How to complete this task | Would you return the entries exactly, with every line intact?

[Start of section]

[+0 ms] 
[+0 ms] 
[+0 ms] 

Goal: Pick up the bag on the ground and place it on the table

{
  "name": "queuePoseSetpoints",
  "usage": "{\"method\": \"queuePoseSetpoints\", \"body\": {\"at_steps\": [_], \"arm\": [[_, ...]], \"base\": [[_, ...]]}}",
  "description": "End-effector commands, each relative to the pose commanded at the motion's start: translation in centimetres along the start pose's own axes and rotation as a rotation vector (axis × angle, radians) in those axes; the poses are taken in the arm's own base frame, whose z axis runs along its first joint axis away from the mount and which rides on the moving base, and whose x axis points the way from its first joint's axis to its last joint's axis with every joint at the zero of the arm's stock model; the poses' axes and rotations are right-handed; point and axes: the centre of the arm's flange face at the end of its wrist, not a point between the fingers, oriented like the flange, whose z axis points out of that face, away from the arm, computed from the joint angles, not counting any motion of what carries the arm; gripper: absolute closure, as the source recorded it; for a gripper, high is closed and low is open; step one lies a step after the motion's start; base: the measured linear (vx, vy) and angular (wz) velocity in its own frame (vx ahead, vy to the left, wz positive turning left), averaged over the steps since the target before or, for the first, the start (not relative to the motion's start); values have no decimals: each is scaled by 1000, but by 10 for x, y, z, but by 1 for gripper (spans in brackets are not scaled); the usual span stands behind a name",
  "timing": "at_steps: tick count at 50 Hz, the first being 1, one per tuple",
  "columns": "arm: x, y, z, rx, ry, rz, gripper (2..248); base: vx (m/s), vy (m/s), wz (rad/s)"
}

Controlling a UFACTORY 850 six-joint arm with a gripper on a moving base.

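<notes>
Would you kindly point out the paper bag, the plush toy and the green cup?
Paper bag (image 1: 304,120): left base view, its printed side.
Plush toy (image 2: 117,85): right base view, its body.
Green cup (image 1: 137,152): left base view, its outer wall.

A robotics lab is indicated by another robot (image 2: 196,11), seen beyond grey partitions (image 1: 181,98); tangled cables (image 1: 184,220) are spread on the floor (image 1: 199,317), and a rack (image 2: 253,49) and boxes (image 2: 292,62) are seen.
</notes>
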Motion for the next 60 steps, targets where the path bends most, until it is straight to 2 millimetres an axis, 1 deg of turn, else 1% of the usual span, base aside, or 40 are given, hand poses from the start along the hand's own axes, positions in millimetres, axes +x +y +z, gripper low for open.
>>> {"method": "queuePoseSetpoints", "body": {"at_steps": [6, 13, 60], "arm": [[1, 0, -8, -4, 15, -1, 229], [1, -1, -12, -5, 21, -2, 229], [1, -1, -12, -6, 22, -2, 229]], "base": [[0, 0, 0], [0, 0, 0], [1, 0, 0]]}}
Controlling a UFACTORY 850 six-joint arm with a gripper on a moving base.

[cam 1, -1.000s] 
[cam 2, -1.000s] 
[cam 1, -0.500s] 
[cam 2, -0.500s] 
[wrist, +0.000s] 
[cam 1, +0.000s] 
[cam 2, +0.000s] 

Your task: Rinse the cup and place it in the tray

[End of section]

Your solution |
[+0 ms] 
[+0 ms] 
[+0 ms] 

Goal: Pick up the bag on the ground and place it on the table

{
  "name": "queuePoseSetpoints",
  "usage": "{\"method\": \"queuePoseSetpoints\", \"body\": {\"at_steps\": [_], \"arm\": [[_, ...]], \"base\": [[_, ...]]}}",
  "description": "End-effector commands, each relative to the pose commanded at the motion's start: translation in centimetres along the start pose's own axes and rotation as a rotation vector (axis × angle, radians) in those axes; the poses are taken in the arm's own base frame, whose z axis runs along its first joint axis away from the mount and which rides on the moving base, and whose x axis points the way from its first joint's axis to its last joint's axis with every joint at the zero of the arm's stock model; the poses' axes and rotations are right-handed; point and axes: the centre of the arm's flange face at the end of its wrist, not a point between the fingers, oriented like the flange, whose z axis points out of that face, away from the arm, computed from the joint angles, not counting any motion of what carries the arm; gripper: absolute closure, as the source recorded it; for a gripper, high is closed and low is open; step one lies a step after the motion's start; base: the measured linear (vx, vy) and angular (wz) velocity in its own frame (vx ahead, vy to the left, wz positive turning left), averaged over the steps since the target before or, for the first, the start (not relative to the motion's start); values have no decimals: each is scaled by 1000, but by 10 for x, y, z, but by 1 for gripper (spans in brackets are not scaled); the usual span stands behind a name",
  "timing": "at_steps: tick count at 50 Hz, the first being 1, one per tuple",
  "columns": "arm: x, y, z, rx, ry, rz, gripper (2..248); base: vx (m/s), vy (m/s), wz (rad/s)"
}

Controlling a UFACTORY 850 six-joint arm with a gripper on a moving base.

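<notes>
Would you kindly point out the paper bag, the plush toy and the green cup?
Paper bag (image 1: 304,120): left base view, its printed side.
Plush toy (image 2: 117,85): right base view, its body.
Green cup (image 1: 137,152): left base view, its outer wall.

A robotics lab is indicated by another robot (image 2: 196,11), seen beyond grey partitions (image 1: 181,98); tangled cables (image 1: 184,220) are spread on the floor (image 1: 199,317), and a rack (image 2: 253,49) and boxes (image 2: 292,62) are seen.
</notes>
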Motion for the next 60 steps, targets where the path bends most, until it is straight to 2 millimetres an axis, 1 deg of turn, else 1% of the usual span, base aside, or 40 are given, hand poses from the start along the hand's own axes, positions in millimetres, axes +x +y +z, gripper low for open.
>>> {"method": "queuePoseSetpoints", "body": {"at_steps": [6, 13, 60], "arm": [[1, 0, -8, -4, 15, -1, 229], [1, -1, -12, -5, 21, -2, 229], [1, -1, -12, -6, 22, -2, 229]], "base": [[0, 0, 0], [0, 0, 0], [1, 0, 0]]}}
Controlling a UFACTORY 850 six-joint arm with a gripper on a moving base.

[cam 1, -1.000s] 
[cam 2, -1.000s] 
[cam 1, -0.500s] 
[cam 2, -0.500s] 
[wrist, +0.000s] 
[cam 1, +0.000s] 
[cam 2, +0.000s] 

Your task: Rinse the cup and place it in the tray

The required answer is now complete.